If you’re in Europe, specifically the EU, you have GDPR to help. Think of GDPR as the crowbar that opens any door. Do your OSINT, most institutions have an e-mail address you can send your request to, and if that request is a properly formed GDPR query, they have 30 days to get back to you. The penalties are quite severe (or can be), so they probably won’t mess with you.

If after 30 days, you don’t get a reply (not even a “hey, do XYZ to get your data”), you can either use a scalpel or a hammer.

  • Scalpel: Find the highest positioned person in that corporation (the CEO, board of directors) and send them an e-mail, specifically requesting assistance. I have had success with this method, just call the person if you get their phone number and ask.
  • Hammer: Start a daily e-mail to them, their service provider, the board of directors, whoever. Put them all in the Cc, so they know the others got the mail too. By doing this daily (with an automated script, of course), you give them something to look at and after a while, one of them will cave in and give you information on where to go next, or what to do.

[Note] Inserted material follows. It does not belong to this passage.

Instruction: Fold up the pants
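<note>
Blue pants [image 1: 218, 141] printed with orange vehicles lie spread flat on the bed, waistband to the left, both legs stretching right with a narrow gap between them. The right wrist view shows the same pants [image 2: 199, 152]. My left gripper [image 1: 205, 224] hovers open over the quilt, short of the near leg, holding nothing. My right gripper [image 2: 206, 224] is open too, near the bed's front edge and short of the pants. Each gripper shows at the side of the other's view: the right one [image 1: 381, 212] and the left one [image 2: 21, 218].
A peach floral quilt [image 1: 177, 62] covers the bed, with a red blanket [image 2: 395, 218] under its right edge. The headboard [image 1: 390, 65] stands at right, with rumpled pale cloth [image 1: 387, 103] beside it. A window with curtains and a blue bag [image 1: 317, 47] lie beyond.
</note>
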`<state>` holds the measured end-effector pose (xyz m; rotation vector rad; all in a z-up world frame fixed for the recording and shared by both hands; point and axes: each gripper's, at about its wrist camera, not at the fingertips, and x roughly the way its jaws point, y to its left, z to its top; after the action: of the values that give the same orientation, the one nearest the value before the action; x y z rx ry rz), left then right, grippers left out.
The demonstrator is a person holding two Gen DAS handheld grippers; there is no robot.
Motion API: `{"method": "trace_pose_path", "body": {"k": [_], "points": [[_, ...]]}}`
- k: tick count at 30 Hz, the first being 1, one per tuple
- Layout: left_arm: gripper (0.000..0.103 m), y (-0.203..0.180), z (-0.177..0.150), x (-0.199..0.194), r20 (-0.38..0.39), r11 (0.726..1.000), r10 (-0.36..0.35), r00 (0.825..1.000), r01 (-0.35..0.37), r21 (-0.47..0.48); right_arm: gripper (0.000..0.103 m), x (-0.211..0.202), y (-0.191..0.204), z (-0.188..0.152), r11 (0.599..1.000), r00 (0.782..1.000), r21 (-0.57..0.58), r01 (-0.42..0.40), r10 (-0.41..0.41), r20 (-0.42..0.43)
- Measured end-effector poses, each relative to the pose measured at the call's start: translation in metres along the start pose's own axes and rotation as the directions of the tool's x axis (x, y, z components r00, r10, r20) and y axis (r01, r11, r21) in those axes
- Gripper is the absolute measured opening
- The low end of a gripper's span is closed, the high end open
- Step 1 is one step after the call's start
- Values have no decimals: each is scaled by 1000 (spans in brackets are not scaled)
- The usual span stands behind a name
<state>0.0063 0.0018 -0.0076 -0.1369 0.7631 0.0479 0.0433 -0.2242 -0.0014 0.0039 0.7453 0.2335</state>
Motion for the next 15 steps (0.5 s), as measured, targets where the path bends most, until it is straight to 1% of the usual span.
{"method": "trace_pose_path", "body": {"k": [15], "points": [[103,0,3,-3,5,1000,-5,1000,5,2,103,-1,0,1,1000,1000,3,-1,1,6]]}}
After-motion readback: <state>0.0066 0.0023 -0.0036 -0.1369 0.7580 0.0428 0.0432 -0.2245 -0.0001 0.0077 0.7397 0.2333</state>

The third option is to show up physically at the institution, have them identify you (no ID scans, nothing goes in a computer except for a request), and have them call you when your report is ready. You can then pick it up at their office again.

As mentioned, the penalties are quite high, so they will not want to mess with you in that regard.

This only applies to companies where you are sure they have information on you: Your bank, your school, etc. The situation is quite different with organizations and companies where you are not sure if you’re even there. That is where I always tread carefully, and such is the case with these credit bureaus. I am 99% sure that they have information regarding my person. I have a bank account, after all. What I don’t know is how much they know about me. If I give them a scan of my ID and it turns out they didn’t have that before, I just gave out more information than I could potentially get. If I send them my ID and they have nothing on me, now they do! That is a place I do not want to get to.

Privacy is a double-edged sword, to keep it, you may have to give up certain luxuries. You may not be willing to sacrifice a certain luxury to gain more privacy, and I want to say that that is perfectly okay. I understand, I’m still weighing every pro and con. It makes no sense to disappear off the face of the Earth if it meant living a worse life than the one I have now. But I’m not doing this purely for myself, I want to document this journey for anyone who may be looking into their own privacy posture and not know where to start.